Para ese logro, hay que seguir pautas como esta: “Si no quieres que un hombre sea políticamente desgraciado, no le enseñes dos aspectos de una misma cuestión; enséñale solo uno. O mejor aún, no le des ninguno. […] Atibórralo de datos no combustibles, lánzales encima tantos ‘hechos’ que se sientan abrumados, pero totalmente al día en cuanto a información. Entonces tendrán la sensación de que piensan […]. Y serán felices”. Claro que eso no es suficiente, sino que precisa algún complemento: “Así pues, adelante con […] las fiestas, los acróbatas y los prestidigitadores, […] el sexo y las drogas…”.

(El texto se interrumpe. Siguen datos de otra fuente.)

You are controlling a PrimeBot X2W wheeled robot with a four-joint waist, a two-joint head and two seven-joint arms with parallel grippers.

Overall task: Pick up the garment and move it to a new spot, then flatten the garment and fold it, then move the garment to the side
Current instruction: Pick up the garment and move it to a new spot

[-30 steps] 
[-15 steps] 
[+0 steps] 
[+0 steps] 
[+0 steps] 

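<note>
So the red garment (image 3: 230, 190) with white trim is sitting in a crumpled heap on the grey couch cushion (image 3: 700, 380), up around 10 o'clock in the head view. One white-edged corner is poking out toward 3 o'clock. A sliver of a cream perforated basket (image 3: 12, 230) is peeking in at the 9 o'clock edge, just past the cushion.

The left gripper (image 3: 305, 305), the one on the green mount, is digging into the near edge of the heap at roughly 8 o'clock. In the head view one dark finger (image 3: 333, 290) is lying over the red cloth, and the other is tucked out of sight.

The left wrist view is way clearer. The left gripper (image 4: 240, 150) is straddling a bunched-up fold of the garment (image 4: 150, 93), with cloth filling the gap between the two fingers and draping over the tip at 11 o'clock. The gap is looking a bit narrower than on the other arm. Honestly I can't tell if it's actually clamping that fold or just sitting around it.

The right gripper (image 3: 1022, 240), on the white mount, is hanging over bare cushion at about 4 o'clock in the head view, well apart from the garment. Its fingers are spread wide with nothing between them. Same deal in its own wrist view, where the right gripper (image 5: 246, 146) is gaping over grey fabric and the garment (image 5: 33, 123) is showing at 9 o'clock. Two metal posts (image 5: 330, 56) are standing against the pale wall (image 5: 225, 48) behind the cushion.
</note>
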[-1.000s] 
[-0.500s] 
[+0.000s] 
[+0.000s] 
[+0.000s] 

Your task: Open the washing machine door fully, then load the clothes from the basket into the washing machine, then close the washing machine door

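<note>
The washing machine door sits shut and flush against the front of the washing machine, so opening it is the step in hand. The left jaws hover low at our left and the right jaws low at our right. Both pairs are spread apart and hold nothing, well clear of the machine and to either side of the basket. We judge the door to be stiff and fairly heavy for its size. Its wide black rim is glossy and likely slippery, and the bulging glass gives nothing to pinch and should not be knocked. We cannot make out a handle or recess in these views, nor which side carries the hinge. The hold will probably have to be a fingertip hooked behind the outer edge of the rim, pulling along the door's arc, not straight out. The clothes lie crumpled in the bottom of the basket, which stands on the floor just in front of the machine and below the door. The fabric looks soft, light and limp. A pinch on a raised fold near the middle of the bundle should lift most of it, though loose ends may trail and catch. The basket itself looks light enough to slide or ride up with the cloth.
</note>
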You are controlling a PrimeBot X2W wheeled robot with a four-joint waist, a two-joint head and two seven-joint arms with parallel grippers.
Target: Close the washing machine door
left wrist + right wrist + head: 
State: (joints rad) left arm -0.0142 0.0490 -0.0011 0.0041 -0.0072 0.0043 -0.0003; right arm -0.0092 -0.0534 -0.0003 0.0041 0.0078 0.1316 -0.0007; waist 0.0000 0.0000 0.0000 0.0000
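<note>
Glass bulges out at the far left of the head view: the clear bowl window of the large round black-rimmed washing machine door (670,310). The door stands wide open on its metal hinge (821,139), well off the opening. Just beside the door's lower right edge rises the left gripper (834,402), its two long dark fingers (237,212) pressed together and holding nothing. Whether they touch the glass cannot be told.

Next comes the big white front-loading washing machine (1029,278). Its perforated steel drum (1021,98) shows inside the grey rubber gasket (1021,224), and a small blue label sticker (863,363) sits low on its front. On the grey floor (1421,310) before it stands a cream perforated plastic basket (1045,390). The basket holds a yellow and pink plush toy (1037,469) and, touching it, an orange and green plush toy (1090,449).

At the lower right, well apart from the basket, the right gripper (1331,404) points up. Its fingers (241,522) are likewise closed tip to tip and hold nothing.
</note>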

Pero hay fuerzas que obstaculizan el camino de esa añorada felicidad: “La herencia y el medio ambiente hogareño puede deshacer mucho de lo que se inculca en el colegio. Por eso hemos ido bajando, año tras año la edad de ingresar en el parvulario, hasta que, ahora, casi arrancamos a los pequeños de la cuna”. Contra esos reaccionarios hay que luchar apelando a todos los medios posibles, de modo que: “Lo que importa que recuerdes, Montag, es que tú, yo y los otros [bomberos incendiarios] somos los Guardianes de la Felicidad”.
Setenta años después
Los críticos discuten si Fahrenheit 451 fue la mejor obra de Bradbury o Crónicas marcianas es superior. Sin embargo, en su lápida en el Westwood Village Memorial Park en Los Ángeles, puede leerse, a pedido del autor, su propia opinión.
Bradbury declaró ante algún medio de prensa que sus obras no intentaban hacer predicciones acerca del futuro, sino avisos. Los libros del terceto que hacía con Huxley y Orwell parecen aproximarse más al vaticinio. Aunque esté más próximo a Huxley el discurso de Bradbury. Es cierto que escribieron en un mundo que no era el de Michel de Notre Dame, pero debe reconocerse que son mucho más explícitos. No hay que hacer razonamientos demasiado alambicados para descifrarlos. Solo hay que abrir las ventanas de la mente y observar lo que ocurre alrededor.